Emmanuel Macron has said national divisions during the Covid-19 pandemic have highlighted the need to “beef up” EU powers, as he opened a consultation on Europe’s future at an event that was almost cancelled due to internal squabbling.
Speaking from a TV studio set up in the middle of the hemicycle of the European parliament in Strasbourg, the French president said he hoped the Future of Europe conference, a rolling series of events and online public opinion surveys, would strengthen EU level decision-making.
Macron avoided mentioning treaty change to shift competences to EU institutions from national governments, something vehemently opposed by a large number of member state governments who might be forced to trigger referendums in response.
He instead spoke in broad terms of the difficulties experienced during the pandemic in coordinating efforts due to a lack of central powers in the field of health and the problem of decision-making being “strangled in our procedures”. The most common form of EU decision-making, including in foreign policy, is done by a “qualified majority” of support among the 27 member states.
“We were divided in the beginning, for some time, when it came to purchasing masks or shutting our borders at times, even for the recovery [fund],” Macron said. “The European Central Bank was up to the task and suspended the budgetary and competition rules which allowed us to state our desire to get the economy going again but in many areas the European Union doesn’t have the same competence or the same will, and sometimes it really has very little to work with in the field of health and that’s still the case today.
“This weakness explained the difficulties in coordination,” Macron said. “Therefore, we need to learn the lessons given this major shock of the pandemic; we need to beef up our common capacity because it is at the European level that we’ll come up with the relevant response.
“And finally, we’ve noted, oftentimes, that Europe wasn’t moving forward quickly enough, was lacking ambition,” he added. “Our European democracy is one of compromise of striking a balance, and that’s something that we need to protect like a treasure, because it avoids any hegemony. It is also a weakness when we are strangled in our own procedures … We need to find an effective way forward with ambition to get through the crises and to avoid not taking decisions.”
Macron said the Conference on the Future of Europe, first proposed three years ago, was an opportunity to decide what the EU would like in 10 to 15 years.

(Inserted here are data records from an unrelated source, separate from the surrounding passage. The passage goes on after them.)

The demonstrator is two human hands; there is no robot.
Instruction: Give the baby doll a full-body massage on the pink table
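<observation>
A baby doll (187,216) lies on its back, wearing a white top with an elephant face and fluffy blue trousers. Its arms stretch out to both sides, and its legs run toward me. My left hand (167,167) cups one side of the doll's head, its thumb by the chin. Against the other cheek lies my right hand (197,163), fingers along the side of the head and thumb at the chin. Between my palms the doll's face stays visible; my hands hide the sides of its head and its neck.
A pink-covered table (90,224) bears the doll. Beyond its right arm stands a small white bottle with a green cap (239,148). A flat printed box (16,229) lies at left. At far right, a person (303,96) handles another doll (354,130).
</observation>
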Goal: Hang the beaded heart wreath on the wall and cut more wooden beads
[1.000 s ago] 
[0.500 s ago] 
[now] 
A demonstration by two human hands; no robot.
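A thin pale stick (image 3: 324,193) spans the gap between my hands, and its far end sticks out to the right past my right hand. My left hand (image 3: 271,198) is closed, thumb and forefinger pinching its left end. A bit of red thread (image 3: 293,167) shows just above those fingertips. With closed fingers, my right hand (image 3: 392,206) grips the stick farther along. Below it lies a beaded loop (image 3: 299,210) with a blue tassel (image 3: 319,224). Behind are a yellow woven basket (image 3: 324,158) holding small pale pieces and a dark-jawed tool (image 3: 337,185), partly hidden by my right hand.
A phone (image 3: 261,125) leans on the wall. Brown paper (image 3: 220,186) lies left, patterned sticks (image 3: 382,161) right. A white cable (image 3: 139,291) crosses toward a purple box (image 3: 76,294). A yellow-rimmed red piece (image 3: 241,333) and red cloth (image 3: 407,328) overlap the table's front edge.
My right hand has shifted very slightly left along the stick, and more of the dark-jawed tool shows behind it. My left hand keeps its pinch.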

It had, however, risked getting off to the worst possible start due to a row between those who wanted to keep the final decisions on reforms to a small executive board and the demand expressed by Guy Verhofstadt, the European parliament’s representative on the body, for a plenary involving MEPs, citizens and government ministers, to have a bigger say.
The row, which had threatened to end in a humiliating cancellation of the launch, is a symptom of the division between those who want the process to lead to the first change to the EU’s founding treaties since the Lisbon treaty in 2007 and those intent on stymying anything so radical.
Ahead of its launch – held on Europe Day celebrating Robert Schuman’s proposal to pool German and French steel and coal 71 years ago – a text circulated by 12 countries had called for commitments to “safeguarding the inter-institutional balance, including the division of competencies”. “It should not create legal obligations, nor should it duplicate or unduly interfere with the established legislative processes,” the note said.
The compromise struck will involve the regularly assembled plenary consisting of 433 participants, including 108 MEPs and 108 from national parliaments, plus representatives of the European commission and governments, providing input and giving approval to a final report from by the executive board next spring. The issues to be discussed will be determined by citizens’ panels and input gathered from an online notice board.
In a sign of in inter-institutional debate ahead, David Sassoli, the European parliament’s president, a role similar to that of the UK’s speaker of the House of Commons, said he hoped the process would lead to greater powers for the directly elected chamber, including that of initiating legislation, a role monopolised by the European Commission.